MrsG, I'm so sorry. If I had opened post like that I have to say I think I would have had to put it in a new envelope or something and pretend I'd never seen it - for both your sakes. I would have been mortified. I'm so sorry this happened.
Regarding using DS.It is very difficult to explain but I am very conservative and J is only partner I ever had, and even the whole thought of having to bear another person's baby almost feels like I am being violated. Not sure why I am sharing this but just thought of expressing the dilemma or mental block that I am having.
I know the decision to use donor sperm is hard, but the way I saw it was that it was the only chance DH and I had at getting pregnant and having a baby together and I have to be honest the thought that I would be bearing somebody else's baby entered my head only fleetingly before I dismissed it and perhaps that's why we made our decision fairly easily. That donor sperm is going to be fertilising your egg because of the incredible amount of love, determination and courage the 2 of you have together. It will be 100% your baby together. Fair enough, it won't be genetically related to your DH, but in my personal opinion genetics are overrated. That baby will grow up with the love and attention from you both and will inherit so many things you wouldn't have thought you could pass on. I have read so many stories of couples laughing at how many times they've been told a donor-conceived child looks just like their Dad or has the same mannerisms and habits.

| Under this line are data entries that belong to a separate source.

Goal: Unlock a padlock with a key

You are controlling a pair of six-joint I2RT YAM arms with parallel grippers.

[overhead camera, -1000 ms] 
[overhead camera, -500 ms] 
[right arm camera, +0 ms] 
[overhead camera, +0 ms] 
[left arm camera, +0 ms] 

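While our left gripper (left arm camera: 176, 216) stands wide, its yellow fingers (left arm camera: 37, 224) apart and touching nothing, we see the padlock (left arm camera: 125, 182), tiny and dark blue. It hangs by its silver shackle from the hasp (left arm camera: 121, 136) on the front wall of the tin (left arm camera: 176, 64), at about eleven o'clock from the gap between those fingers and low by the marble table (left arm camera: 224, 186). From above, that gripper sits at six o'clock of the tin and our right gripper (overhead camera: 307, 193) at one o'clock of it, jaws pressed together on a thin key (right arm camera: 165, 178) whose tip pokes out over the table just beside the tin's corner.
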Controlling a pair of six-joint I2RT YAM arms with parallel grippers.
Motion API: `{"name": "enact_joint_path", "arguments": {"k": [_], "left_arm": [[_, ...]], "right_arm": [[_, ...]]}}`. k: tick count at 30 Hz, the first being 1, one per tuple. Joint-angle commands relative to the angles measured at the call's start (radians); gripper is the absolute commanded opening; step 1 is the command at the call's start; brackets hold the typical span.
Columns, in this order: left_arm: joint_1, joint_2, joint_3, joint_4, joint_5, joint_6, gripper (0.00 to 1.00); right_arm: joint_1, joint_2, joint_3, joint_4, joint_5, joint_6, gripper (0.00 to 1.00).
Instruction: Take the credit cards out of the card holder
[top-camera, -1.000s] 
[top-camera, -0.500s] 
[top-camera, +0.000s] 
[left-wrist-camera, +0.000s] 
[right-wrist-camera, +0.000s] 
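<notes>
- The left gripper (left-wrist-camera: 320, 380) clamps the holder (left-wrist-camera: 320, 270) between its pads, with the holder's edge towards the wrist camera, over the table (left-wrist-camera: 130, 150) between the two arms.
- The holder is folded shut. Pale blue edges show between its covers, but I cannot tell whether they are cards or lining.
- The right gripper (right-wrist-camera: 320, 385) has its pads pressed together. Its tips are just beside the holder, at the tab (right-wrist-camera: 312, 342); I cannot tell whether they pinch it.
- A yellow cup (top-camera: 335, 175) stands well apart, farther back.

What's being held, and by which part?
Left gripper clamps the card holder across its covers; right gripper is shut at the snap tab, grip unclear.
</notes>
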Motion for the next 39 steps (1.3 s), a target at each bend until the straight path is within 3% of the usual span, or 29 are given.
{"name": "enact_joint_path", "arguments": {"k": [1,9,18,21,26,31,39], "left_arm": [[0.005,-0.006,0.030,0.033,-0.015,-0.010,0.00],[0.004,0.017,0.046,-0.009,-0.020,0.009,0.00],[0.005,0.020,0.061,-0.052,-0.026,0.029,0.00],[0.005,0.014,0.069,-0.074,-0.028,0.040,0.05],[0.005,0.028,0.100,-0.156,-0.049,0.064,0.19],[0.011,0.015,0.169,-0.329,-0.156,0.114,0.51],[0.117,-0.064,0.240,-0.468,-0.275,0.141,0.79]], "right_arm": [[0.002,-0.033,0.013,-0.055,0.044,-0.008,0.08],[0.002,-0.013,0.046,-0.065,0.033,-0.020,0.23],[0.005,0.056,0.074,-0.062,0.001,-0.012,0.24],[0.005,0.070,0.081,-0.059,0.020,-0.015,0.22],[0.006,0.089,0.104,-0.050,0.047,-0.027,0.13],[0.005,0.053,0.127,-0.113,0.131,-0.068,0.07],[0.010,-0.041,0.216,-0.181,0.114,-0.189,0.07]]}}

I do think you need to get to a certain point though where you can fully accept using donor sperm to create your family. It's a difficult choice to make - one of the hardest, I'm sure - but once you've made it and you're at peace with it, it really won't matter to either of you. I promise.
DH and I have now gone a step further and will be using donor embryo as it appears we've been dealt a very poor hand and I have rubbish eggs. So we're using both donor sperm and donor eggs. We just want to have a baby now and create our family. We could adopt, but it's a very lengthy process and to be honest we both really would like to experience pregnancy and birth and a newborn. We're looking at this as a sort of adoption, but right from conception. Although any potential child will share neither of our DNA, it'll be 100% our child because it will exist due to us and will have had my blood and my body helping it to grow and then our love and care once it's born.
Totally understand that using donor gametes is not for everybody though and you need to decide between yourselves as a couple if it's right for you.